Le Liban fait face à une escalade des frappes israéliennes, particulièrement sur sa capitale, Beyrouth. Mercredi matin, au moins six personnes ont perdu la vie et 24 autres ont été blessées dans un bombardement qui a touché plusieurs secteurs du centre-ville. Selon les autorités locales, l'armée israélienne a intensifié ses attaques depuis le début du conflit, avec un focus sur la région de Tyr, au sud du pays.
Des médias libanais rapportent qu'une attaque ciblée a frappé un appartement dans le quartier central de Zoukak el-Blat, où l'armée israélienne avait déjà mené des frappes la semaine précédente, visant une branche de la société Al-Qard Al-Hassan, liée au Hezbollah. Une autre attaque a touché le densément peuplé quartier de Basta, déjà victime de bombardements lors du conflit avec le Hezbollah en 2024.
Un correspondant de l'AFP a fait état d'explosions résonnant dans la nuit, et le ministère de la Santé libanais a confirmé un bilan de six décès et plusieurs blessés, précisant que des restes humains retrouvaient nécessiteront des tests ADN pour identification.
Beyrouth et le sud du Liban frappés
Dans la même journée, des journalistes ont rapporté d'autres explosions dans le quartier de Bachoura, où des ordres d'évacuation, émis par l'armée israélienne, ont créé une atmosphère de panique.
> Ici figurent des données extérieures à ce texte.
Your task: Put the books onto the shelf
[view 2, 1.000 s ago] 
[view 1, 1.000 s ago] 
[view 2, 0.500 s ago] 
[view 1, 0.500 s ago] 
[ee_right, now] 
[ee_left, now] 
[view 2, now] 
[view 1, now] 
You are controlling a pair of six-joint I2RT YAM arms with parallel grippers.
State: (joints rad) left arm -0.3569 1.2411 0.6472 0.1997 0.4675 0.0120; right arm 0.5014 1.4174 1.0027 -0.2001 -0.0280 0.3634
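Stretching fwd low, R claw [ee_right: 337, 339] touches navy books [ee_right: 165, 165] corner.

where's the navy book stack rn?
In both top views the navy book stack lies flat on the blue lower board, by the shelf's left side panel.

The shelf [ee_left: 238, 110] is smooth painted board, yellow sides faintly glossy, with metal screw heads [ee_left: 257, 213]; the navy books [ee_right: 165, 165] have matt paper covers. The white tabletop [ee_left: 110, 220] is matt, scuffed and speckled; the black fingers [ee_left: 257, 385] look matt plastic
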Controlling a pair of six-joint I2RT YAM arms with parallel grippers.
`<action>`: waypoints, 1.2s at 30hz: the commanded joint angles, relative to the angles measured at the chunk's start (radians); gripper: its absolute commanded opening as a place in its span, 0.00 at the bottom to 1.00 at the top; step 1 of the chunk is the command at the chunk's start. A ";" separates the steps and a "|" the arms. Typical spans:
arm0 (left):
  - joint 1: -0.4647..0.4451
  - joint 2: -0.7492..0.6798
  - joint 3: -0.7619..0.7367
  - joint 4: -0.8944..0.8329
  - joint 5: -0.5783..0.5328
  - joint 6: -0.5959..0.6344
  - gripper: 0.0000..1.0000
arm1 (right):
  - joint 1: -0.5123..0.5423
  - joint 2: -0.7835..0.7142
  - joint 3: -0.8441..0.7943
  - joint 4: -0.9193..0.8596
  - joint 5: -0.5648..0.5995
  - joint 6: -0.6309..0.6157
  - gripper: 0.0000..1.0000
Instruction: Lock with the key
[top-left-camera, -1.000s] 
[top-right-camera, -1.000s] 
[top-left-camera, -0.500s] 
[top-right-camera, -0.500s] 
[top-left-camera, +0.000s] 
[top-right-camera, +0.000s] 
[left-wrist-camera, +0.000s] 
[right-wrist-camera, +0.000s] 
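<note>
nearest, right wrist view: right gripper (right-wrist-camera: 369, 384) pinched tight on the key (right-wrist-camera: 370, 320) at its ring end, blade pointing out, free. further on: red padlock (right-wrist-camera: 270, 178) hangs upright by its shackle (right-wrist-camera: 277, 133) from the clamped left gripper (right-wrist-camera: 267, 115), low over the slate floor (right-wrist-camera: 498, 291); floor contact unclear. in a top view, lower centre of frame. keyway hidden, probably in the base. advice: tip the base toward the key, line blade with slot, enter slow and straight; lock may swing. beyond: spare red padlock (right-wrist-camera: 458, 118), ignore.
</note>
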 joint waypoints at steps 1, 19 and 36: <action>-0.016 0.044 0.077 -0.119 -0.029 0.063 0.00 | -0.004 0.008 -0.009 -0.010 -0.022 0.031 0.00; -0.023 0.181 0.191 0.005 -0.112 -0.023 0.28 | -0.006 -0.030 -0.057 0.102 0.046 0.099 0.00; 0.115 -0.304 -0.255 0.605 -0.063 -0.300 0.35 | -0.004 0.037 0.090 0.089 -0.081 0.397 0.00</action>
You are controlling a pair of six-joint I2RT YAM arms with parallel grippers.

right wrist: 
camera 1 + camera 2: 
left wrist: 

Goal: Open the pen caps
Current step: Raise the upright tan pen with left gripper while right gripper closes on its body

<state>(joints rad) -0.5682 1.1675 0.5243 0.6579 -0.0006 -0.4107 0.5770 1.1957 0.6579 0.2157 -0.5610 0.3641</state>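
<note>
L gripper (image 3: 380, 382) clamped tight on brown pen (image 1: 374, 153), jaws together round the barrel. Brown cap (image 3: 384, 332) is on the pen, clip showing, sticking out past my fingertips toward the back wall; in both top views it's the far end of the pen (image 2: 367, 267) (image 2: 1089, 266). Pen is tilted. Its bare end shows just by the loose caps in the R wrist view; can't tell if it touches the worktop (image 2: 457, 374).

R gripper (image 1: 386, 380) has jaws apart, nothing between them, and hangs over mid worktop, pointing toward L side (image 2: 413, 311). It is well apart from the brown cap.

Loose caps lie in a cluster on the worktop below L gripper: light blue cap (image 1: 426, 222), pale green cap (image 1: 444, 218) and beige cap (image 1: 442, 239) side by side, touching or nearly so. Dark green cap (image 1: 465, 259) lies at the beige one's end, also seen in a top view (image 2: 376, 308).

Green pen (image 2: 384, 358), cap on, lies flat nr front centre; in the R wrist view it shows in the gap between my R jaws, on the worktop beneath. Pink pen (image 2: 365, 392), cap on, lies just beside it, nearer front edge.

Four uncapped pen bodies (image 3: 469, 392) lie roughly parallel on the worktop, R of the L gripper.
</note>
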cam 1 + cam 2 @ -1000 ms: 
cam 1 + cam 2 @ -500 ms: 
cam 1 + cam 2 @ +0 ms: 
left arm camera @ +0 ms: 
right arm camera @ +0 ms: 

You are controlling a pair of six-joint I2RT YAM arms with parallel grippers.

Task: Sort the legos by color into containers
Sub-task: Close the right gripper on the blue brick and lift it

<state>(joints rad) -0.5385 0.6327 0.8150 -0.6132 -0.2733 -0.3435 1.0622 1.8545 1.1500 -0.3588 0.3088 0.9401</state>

L'armée a annoncé qu'elle frappait des « cibles terroristes du Hezbollah » à Tyr, suite à des tirs de roquettes vers Israël, exacerbant la crise humanitaire.
Des évacuations massives ont été observées, angoissant la population devant la menace croissante. Bilal Kashmar, coordinateur médias de l'unité de gestion des catastrophes à Tyr, a indiqué que de nombreux habitants fuyaient, provoquant d'importantes congestions routières.
Une population déplacée
Mercredi, un nouvel avertissement a été lancé aux habitants d'Aaqbiyeh, avec des consignes similaires de sécurité. Malgré cela, de nombreuses familles, y compris celles des camps de réfugiés palestiniens, ont choisi de rester sur place, face à un déplacement massif. Quelque 11 000 personnes venues d'autres régions menacées se sont réfugiées à Tyr, depuis le début des hostilités le 2 mars, marquées par des tirs du Hezbollah.
L'armée israélienne a confirmé avoir mené des frappes contre des positions du Hezbollah à travers le Liban, dans le but de neutraliser les menaces pesant sur son territoire. Elle a déclaré avoir détecté une potentielle intensification des activités de tirs du mouvement chiite, justifiant ainsi ses opérations militaires.
Le président libanais condamne les attaques
D'autre part, trois soldats libanais ont été tués lors d'attaques israéliennes, accentuant le tollé sur ces frappes. Joseph Aoun, président libanais, a dénoncé ces actions, considérant qu'elles compromettaient les efforts du pays pour renforcer le contrôle de la situation et désarmer le Hezbollah, soutenant que la sécurité nationale en dépend.